There are a couple of reasons why we think this happens.
The first is perhaps we are not measuring the infections when they occur.
So very well may be that somebody comes in with a heart attack, and the trigger for that heart attack was a flu infection, but we never captured that flu infection.
And so when we look at this on a population level in studies, what we can see is that flu vaccines actually prevent heart attacks.
That's correct.
It could be preventing that.
And it's possible that the flu infection is triggering inflammation in your blood vessels.
And that inflammation is what's causing the heart attack or the stroke.
We think that's what's happening.
And we're not able to measure that in the way we normally do these studies.
I think the main point is that either we're not measuring it or these things are happening well after the infection is being diagnosed.
And so it could be that you could have a heart attack at the time of your hospitalization for flu, but we never captured that flu infection.

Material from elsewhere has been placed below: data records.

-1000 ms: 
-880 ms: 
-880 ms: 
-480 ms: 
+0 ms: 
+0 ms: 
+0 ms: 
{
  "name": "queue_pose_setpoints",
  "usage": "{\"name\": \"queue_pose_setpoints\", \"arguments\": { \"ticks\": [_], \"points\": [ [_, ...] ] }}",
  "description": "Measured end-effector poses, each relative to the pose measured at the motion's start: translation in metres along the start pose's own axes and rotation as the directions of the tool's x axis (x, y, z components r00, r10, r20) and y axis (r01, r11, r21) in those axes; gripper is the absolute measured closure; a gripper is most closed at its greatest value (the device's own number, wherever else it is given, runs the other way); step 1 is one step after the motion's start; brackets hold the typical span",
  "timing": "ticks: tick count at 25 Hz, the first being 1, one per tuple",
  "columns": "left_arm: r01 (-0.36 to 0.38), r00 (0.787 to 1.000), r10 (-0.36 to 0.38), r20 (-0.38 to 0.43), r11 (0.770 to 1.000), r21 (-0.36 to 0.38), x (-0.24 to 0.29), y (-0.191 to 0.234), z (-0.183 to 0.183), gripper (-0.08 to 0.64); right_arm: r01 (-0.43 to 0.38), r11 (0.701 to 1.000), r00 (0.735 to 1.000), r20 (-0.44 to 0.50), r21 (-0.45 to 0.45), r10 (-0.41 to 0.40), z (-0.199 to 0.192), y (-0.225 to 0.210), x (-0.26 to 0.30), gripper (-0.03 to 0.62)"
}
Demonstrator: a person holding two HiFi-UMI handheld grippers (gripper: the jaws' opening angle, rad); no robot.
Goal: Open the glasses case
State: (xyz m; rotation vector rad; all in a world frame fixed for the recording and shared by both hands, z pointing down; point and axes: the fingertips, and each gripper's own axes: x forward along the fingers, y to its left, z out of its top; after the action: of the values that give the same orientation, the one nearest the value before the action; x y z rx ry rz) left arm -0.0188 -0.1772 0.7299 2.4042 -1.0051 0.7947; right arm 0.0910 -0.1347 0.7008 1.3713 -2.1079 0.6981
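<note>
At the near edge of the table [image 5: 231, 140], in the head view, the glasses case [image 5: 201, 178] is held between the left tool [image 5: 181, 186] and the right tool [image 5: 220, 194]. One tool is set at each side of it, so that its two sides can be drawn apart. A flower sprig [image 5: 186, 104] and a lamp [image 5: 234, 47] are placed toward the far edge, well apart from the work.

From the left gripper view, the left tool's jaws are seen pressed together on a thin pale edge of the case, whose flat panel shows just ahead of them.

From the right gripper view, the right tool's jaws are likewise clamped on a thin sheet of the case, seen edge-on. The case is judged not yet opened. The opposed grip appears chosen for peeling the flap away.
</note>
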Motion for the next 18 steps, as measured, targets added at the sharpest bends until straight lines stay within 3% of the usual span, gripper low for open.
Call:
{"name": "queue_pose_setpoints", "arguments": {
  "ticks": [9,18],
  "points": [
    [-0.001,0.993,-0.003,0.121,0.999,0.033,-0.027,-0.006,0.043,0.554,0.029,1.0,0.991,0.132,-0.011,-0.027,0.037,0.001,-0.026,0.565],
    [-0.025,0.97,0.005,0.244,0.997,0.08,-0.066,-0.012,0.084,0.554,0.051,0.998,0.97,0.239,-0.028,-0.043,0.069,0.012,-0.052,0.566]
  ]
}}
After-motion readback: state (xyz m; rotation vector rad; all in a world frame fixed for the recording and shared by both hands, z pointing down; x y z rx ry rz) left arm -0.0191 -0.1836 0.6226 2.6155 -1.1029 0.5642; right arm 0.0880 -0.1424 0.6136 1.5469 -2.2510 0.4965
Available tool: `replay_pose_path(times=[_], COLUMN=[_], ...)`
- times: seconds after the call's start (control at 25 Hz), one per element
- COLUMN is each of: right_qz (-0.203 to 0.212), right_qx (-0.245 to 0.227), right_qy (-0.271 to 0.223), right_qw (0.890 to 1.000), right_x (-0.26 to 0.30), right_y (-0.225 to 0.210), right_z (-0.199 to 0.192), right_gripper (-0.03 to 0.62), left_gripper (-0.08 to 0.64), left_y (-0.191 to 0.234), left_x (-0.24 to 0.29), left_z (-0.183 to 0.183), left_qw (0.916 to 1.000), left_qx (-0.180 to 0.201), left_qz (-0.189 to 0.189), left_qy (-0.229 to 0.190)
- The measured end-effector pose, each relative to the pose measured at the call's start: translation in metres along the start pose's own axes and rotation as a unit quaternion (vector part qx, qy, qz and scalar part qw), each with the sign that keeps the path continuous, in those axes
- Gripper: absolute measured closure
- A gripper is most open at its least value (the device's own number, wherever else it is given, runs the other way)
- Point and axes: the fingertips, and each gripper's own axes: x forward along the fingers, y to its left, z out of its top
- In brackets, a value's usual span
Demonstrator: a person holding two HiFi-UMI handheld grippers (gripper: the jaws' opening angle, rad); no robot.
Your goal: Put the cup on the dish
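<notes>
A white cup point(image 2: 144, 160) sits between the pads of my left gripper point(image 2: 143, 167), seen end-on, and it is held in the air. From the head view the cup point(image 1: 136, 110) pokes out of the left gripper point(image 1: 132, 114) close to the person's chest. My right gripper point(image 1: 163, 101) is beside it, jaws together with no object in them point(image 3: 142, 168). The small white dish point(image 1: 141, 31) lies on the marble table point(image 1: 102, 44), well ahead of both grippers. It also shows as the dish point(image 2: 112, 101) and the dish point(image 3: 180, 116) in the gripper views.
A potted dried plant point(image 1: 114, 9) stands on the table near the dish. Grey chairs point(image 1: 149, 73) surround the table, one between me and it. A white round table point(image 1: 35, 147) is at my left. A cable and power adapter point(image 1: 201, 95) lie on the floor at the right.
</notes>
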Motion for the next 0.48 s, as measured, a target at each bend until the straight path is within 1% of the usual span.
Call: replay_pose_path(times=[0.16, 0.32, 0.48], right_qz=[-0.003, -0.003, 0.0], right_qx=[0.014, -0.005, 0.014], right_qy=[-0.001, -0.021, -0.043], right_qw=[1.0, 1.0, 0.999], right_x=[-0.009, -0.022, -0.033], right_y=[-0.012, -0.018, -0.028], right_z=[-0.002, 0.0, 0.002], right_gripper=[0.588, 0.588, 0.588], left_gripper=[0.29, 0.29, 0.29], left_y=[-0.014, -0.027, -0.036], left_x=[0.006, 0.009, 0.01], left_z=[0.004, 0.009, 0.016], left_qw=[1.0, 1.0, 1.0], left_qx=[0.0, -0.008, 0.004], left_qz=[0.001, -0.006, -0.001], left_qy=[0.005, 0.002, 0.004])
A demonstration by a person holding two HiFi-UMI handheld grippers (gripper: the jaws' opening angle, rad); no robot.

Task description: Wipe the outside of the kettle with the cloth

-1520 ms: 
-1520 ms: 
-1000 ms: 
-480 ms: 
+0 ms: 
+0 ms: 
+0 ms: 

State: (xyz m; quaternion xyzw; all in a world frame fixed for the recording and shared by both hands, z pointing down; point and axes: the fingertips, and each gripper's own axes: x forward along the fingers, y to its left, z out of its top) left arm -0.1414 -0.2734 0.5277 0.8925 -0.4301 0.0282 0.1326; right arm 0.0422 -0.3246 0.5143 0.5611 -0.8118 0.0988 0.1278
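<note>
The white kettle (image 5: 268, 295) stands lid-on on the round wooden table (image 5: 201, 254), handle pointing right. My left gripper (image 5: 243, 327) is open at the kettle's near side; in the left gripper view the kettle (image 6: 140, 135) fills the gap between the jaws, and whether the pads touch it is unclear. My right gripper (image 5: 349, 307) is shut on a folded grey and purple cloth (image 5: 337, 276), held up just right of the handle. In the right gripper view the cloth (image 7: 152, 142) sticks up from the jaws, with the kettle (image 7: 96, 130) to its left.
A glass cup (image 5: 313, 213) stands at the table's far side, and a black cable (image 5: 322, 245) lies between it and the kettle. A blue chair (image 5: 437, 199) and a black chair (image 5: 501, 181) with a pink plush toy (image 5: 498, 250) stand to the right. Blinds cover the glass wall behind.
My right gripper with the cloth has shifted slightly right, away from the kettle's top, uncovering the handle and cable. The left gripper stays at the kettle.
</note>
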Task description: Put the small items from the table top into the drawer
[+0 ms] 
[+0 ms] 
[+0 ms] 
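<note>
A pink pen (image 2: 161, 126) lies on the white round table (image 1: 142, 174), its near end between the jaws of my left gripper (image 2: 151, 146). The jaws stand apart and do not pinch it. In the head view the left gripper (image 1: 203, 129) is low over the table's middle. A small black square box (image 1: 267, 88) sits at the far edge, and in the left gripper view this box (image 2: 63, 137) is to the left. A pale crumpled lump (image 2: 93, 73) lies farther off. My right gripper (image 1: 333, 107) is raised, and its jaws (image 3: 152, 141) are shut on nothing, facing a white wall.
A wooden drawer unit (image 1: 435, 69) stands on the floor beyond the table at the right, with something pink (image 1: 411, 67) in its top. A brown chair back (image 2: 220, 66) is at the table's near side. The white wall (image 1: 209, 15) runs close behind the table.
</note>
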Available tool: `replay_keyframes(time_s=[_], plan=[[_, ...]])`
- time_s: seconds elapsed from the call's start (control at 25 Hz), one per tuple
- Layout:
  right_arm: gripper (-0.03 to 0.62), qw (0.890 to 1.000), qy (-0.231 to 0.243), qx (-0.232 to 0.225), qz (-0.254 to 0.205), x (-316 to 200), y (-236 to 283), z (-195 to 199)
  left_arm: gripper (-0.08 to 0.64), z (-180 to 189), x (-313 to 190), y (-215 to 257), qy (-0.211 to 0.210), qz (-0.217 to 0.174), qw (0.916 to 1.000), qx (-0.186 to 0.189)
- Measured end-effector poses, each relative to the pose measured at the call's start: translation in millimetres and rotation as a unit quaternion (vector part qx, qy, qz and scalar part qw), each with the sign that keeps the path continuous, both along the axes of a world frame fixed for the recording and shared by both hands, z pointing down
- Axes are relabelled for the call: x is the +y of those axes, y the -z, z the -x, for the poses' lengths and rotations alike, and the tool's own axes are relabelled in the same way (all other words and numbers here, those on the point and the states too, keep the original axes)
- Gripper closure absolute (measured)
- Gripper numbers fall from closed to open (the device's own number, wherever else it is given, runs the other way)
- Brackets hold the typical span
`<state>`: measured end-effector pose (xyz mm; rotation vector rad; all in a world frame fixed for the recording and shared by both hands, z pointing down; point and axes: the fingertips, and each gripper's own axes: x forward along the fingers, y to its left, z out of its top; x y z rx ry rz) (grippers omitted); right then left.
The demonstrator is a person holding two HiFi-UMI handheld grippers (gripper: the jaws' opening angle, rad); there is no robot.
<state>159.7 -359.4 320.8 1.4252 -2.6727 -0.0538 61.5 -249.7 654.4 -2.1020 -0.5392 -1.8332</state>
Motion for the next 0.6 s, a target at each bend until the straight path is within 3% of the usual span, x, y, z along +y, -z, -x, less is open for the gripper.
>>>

The other way that it could happen is that that heart attack or stroke happened a few weeks to months later.
And we're not capturing it because it wasn't at the time of the immediate infection, but that infection triggered this cascade of inflammation that later on led to all of these other adverse events like strokes or heart attacks.
I mean, I think this is all very interesting and really exciting to see this.
And they're called ecologic studies, where you look at the before and after and compare these groups.
I think that we do need to see some more data.